Taginfo finds 167 "gate" values internationally
https://taginfo.openstreetmap.org/keys/gate#values (not all gate types)
and 63 "gate:type" values
https://taginfo.openstreetmap.org/keys/gate%3Atype#values - but I've no
idea what many of those actually mean.
For stiles, there's 1 use each of "insulated_hose" and
"insulated_section" https://taginfo.openstreetmap.org/keys/stile#values
, which sounds like what you're looking for here.

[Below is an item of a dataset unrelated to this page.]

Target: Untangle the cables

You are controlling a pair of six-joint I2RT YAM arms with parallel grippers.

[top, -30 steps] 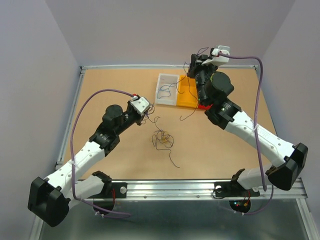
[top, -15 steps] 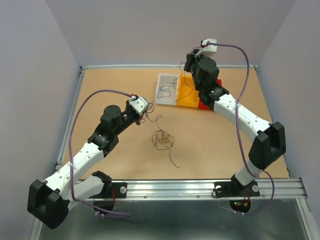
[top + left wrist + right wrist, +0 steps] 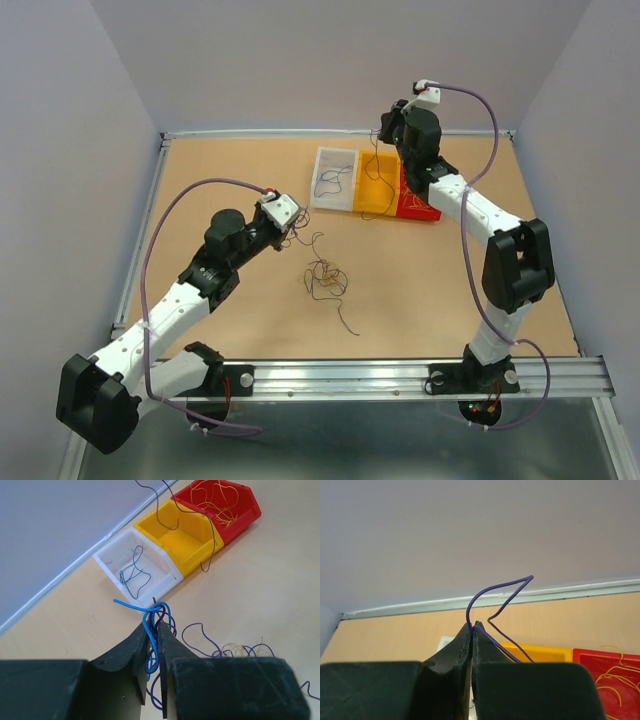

I don't think that there's a good example for the "electric fences move
about" problem. If they're moveable, they probably won't be there at
all half the year either.
Best Regards,
Andy
On 23/11/2020 10:53, Mateusz Konieczny via Talk-GB wrote:
So it is a footpath where somewhere along it there is an electric
fence, but location changes?
Maybe wheelchair=no + note tag with an explanation placed on path
would be a good solution?
Nov 23, 2020, 06:25 by mar...@templot.com:
There are several instances locally where a footpath across a
field is crossed by an electric fence.
The farmer usually fits a length of rubber hosepipe over the wire
so that walkers can safely step over the fence. Sometimes with the
aid of a couple of concrete blocks.
How to map? Technically it is probably a form of stile. But the
problem is that the location isn't fixed. Electric fences are
moved about according to which area of the field the livestock are
currently grazing. In a large field the position could change
significantly.
But walkers with restricted mobility do need to know that there is
one somewhere in the field. The position might be important if
there is an alternative gate or other access which could be used.
Martin.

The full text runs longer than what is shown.